Your instructions
Only the pictures should be dropped; every line of the data must come back exactly as written.
- - -
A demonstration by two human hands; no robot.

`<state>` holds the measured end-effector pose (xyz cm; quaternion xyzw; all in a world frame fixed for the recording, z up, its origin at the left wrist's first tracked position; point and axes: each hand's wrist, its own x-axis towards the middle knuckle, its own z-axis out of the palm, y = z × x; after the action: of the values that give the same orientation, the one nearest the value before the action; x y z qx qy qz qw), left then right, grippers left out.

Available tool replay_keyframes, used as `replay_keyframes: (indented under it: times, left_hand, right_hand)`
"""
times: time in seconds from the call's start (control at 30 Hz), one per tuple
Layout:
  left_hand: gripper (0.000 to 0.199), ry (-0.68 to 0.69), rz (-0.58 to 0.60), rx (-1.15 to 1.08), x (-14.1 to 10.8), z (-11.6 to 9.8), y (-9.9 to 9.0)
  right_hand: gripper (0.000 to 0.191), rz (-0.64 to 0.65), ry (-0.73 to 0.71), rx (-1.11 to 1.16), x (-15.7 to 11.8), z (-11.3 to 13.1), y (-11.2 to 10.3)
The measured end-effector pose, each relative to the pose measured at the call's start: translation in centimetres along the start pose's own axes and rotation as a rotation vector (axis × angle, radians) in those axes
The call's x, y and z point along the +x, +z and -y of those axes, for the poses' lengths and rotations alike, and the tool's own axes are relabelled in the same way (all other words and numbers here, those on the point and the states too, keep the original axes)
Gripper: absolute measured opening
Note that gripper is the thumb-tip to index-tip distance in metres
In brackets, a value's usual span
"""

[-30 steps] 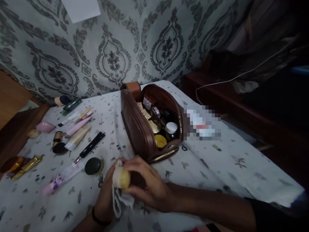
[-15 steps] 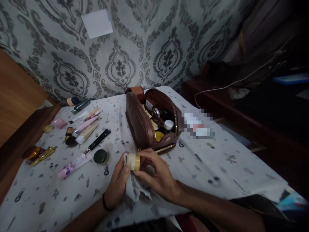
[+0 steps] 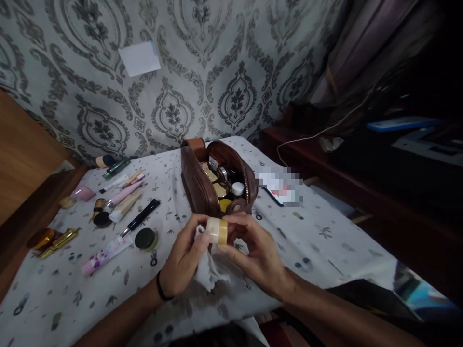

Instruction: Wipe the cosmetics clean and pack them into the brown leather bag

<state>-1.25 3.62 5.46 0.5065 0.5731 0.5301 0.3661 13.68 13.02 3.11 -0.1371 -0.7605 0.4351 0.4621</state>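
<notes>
A small cream jar with a gold lid [image 3: 217, 231] is held between both hands over the cloth-covered table. My left hand [image 3: 188, 255] grips its pale end together with a crumpled white cloth [image 3: 211, 271] that hangs below. The fingers and thumb of my right hand [image 3: 255, 250] pinch the gold lid. Just behind the hands stands an unzipped brown bag [image 3: 198, 183], with several jars and bottles inside, among them a white-capped one [image 3: 238, 188].
On the table's left lie several tubes and bottles, a dark-lidded jar [image 3: 145, 238], a black brush [image 3: 143, 214] and a pink-and-white tube [image 3: 106, 255]. A blurred-out flat object [image 3: 280, 188] lies right of the bag.
Both hands have moved slightly right and up in view with the jar and cloth. The view has shifted, so the bag and table items appear further left.
</notes>
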Motion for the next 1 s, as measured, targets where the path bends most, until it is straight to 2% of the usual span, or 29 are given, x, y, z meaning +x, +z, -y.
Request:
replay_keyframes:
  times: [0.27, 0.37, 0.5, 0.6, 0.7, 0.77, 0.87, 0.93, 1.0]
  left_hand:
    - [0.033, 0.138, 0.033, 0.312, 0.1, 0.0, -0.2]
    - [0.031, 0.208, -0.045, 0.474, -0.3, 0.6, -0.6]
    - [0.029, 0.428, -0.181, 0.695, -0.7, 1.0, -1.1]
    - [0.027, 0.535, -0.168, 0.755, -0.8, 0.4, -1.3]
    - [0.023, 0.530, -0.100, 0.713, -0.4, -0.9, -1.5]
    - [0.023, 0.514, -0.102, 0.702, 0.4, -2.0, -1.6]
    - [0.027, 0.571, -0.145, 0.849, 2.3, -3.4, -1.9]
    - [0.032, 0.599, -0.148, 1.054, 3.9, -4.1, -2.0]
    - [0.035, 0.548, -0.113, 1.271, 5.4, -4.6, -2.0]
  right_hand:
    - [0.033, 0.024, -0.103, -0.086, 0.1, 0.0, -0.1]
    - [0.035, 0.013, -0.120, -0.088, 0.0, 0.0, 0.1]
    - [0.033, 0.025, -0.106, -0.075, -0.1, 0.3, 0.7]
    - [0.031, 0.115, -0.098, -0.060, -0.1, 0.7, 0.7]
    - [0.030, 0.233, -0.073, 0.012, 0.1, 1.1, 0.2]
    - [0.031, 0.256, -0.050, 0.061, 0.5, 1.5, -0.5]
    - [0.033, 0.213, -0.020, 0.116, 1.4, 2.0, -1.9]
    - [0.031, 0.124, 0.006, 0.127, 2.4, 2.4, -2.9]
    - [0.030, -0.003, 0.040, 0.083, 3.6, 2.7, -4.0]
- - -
Exercise result
A demonstration by two human hands; no robot.

`<state>` holds the measured end-effector pose (xyz cm; quaternion xyzw; all in a world frame fixed for the recording, z up, its origin at the left wrist's first tracked position; point and axes: each hand's wrist, its own x-axis towards the middle knuckle, its own z-axis out of the palm, y = z × x; after the action: of the values that give the same orientation, the one nearest the value before the action; x y z qx qy qz qw), left then right, grippers left out.

Available tool replay_keyframes, used as `replay_keyframes: (indented under it: times, left_hand, right_hand)`
"""
times: time in seconds from the call's start (control at 30 Hz), one per tuple
Layout:
  left_hand: gripper (0.000 to 0.199), ry (-0.68 to 0.69), rz (-0.58 to 0.60), rx (-1.15 to 1.08), x (-14.1 to 10.8), z (-11.6 to 9.8), y (-9.9 to 9.0)
  right_hand: gripper (0.000 to 0.191), rz (-0.64 to 0.65), ry (-0.73 to 0.71), rx (-1.11 to 1.16), x (-15.7 to 11.8), z (-11.3 to 13.1), y (-11.2 to 10.3)
The measured end-effector pose, each relative to the pose measured at the call's start: translation in centimetres along the start pose's own axes and rotation as a rotation vector (axis × angle, radians) in those axes
The call's x, y and z point along the +x, +z and -y of those axes, for the poses' lengths and rotations alike, and the tool's own axes are relabelled in the same way (all other words and numbers here, those on the point and the states too, keep the original axes)
Gripper: absolute measured opening
Note that gripper is the thumb-tip to index-tip distance in metres
In brackets, a value's usual span
"""

[-30 steps] 
[-15 steps] 
[+0 steps] 

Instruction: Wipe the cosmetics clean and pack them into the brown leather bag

<state>-1.25 3.62 5.46 0.5065 0.5731 0.5301 0.3661 13.68 13.02 3.11 -0.1371 -0.7605 0.4351 0.4621</state>
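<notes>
A small cream jar with a gold lid [image 3: 217, 231] is held between both hands over the cloth-covered table. My left hand [image 3: 188, 255] grips its pale end together with a crumpled white cloth [image 3: 211, 271] that hangs below. The fingers and thumb of my right hand [image 3: 255, 250] pinch the gold lid. Just behind the hands stands an unzipped brown bag [image 3: 198, 183], with several jars and bottles inside, among them a white-capped one [image 3: 238, 188].
On the table's left lie several tubes and bottles, a dark-lidded jar [image 3: 145, 238], a black brush [image 3: 143, 214] and a pink-and-white tube [image 3: 106, 255]. A blurred-out flat object [image 3: 280, 188] lies right of the bag.
Both hands have moved slightly right and up in view with the jar and cloth. The view has shifted, so the bag and table items appear further left.
</notes>
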Motion for the next 1 s, as measured, targets where the path bends most, until it is straight to 2% of the usual span, or 29 are given, x, y, z meaning +x, +z, -y.
Request:
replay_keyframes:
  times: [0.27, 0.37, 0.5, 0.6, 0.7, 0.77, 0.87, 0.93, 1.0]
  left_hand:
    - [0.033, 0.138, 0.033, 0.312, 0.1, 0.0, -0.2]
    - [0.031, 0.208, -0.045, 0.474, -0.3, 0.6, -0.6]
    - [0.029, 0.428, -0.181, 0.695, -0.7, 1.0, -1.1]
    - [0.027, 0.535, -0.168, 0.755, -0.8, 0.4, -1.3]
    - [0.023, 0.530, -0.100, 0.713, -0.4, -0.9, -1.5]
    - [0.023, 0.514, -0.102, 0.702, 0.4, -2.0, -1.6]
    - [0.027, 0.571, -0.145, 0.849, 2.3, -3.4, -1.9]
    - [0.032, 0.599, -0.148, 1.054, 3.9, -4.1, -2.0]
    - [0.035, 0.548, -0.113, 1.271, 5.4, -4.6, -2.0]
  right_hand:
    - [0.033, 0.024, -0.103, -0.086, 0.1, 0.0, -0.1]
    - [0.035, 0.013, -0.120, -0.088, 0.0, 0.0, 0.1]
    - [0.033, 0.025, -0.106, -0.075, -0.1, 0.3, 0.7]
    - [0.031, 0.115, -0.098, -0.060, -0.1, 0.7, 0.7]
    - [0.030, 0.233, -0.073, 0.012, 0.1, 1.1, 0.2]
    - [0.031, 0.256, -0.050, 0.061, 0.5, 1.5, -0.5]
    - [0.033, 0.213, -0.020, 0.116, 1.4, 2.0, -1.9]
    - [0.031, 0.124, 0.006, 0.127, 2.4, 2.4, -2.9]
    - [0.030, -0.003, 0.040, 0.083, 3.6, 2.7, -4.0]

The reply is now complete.